In the current playoff environment, the teams with the best records in their respective leagues now have to win two series just to get to the most important one. The inclusion of a sixth wild card team in 2022 has also given rise to the five-day layoff for those franchises that finish with the best regular-season records. In the first two postseasons with that framework, teams with a wild card round bye almost exclusively failed to advance. Sometimes in spectacular fashion.

It seemed like that would be the case in 2024 as well, with the Cleveland Guardians and Los Angeles Dodgers falling behind their division series opponents two games to one. Both won two straight to advance, and for the Dodgers, that meant facing the third consecutive sixth seed to make the championship series in the National League.

So what does this mean for the top seeds trying to win baseball’s ultimate prize? Spoiler alert: It’s really, really hard to avoid an upset.

MLB’s Postseason Format Encourages Upsets, Chaos

Jayson Stark from The Athletic did an examination of what baseball’s new postseason format has meant for teams on both sides of the equation.
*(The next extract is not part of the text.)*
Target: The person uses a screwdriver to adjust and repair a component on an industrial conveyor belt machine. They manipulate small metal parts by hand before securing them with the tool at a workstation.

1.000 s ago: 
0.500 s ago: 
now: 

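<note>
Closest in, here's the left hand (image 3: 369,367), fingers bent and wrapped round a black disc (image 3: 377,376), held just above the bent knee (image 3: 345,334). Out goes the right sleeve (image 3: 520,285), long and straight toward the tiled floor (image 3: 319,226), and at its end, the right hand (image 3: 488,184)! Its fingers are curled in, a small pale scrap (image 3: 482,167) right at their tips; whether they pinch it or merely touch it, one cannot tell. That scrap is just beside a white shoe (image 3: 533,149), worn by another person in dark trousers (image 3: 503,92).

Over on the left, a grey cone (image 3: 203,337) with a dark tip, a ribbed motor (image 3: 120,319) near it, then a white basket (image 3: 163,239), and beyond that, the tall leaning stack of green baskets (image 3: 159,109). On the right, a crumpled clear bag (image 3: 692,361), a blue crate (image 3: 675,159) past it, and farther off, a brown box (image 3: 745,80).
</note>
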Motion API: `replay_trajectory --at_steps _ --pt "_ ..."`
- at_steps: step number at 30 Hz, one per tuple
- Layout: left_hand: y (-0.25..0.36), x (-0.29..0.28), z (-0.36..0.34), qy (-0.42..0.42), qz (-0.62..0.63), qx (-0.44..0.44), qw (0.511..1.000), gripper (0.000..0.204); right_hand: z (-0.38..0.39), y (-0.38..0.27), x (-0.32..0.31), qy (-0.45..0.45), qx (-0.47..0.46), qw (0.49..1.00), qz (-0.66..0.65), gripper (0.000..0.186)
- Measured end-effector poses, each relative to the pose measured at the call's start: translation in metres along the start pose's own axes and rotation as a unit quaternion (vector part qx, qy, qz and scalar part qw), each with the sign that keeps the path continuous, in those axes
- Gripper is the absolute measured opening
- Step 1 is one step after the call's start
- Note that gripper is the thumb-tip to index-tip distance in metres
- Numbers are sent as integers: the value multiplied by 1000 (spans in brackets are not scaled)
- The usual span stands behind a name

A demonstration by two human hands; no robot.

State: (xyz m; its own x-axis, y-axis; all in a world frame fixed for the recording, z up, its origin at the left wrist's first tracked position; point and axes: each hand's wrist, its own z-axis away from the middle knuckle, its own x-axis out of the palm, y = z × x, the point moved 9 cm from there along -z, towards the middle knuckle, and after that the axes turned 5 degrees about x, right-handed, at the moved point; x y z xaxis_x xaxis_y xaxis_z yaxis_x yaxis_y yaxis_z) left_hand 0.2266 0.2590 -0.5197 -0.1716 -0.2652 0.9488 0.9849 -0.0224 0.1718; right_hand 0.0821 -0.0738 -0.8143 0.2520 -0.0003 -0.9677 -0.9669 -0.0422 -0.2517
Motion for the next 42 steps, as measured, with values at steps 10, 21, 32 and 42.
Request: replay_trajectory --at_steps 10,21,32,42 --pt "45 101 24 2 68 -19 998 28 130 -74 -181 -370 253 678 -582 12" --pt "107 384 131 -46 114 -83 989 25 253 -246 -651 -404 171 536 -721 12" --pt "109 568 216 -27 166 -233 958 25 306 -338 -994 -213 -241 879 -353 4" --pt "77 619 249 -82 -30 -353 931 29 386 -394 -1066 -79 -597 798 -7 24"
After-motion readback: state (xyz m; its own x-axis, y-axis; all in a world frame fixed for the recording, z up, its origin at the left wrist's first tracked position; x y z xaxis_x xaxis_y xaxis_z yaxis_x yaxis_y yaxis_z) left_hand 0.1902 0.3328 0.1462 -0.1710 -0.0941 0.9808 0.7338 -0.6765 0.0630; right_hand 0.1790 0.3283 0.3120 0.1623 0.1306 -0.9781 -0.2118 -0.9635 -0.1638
Six seeds, teams that just a few years ago would have been on vacation in October, have now won 10 series in just three years. If the Mets advance against the Dodgers, it would make three consecutive seasons that the sixth seed in the NL would make the World Series.

The fifth seeds have been nearly as good. The Rangers team that won a title in 2023 was a fifth seed, the Padres took down the 111-win Dodgers in 2022, and Royals swept the Orioles in the wild card series in 2024. Overall, Stark found, the fifth and sixth seeds are 17-10 in their 27 playoff series since the expansion in 2022.

The top two seeds, by contrast, are just 9-8 in their 17 series, with four of those wins coming courtesy of the 2022 and 2023 Houston Astros. In the division series alone, after the five-day layoff, those 1-2 seeds are 6-6. Entering 2024 they were 3-6, and two of the three were the Astros.

As always, the gap between teams in the postseason is almost nonexistent. There can’t be “upsets” in October, because the sixth seed would win a best-of-five series nearly 50% of the time. Especially considering the seemingly beneficial momentum wild card series winning teams get heading into the next round.

According to Stark, the players union has already suggested a number of potential fixes to make the regular season matter more. All have been roundly rejected by MLB. Increasing the first round to seven games might make more sense, but even then, if the better team gives away home field advantage by splitting the first two games of a seven-game series, they go on to win just 36% of the time. Having the best record and hosting the first two games only matters if you win those first two games.

The owners clearly don’t care about the imbalance in incentives, where the best team over six months, a team that tried enough to win 105-110 games can get bounced in a matter of days by opponents that backed into 85-86 wins. Fans don’t care either…unless they’re unfortunate enough to root for the top teams in a sport that no longer cares about regular season success.

As we’ve seen in this year’s American League postseason, organizations have figured out that mediocrity can often be a recipe for success in October. 

READ: American League Playoffs Are A Joke 

If MLB wants to at least attempt to fix it, and it should, it could allow the top seed to host three consecutive games to start a series. Or give the top seeded teams a 1-0 advantage in a seven-game series. Otherwise, at some point, fans will start realizing that spending $150 per ticket, plus parking, plus food, plus merchandise, for a game in May that ultimately doesn’t matter is a bad sporting investment.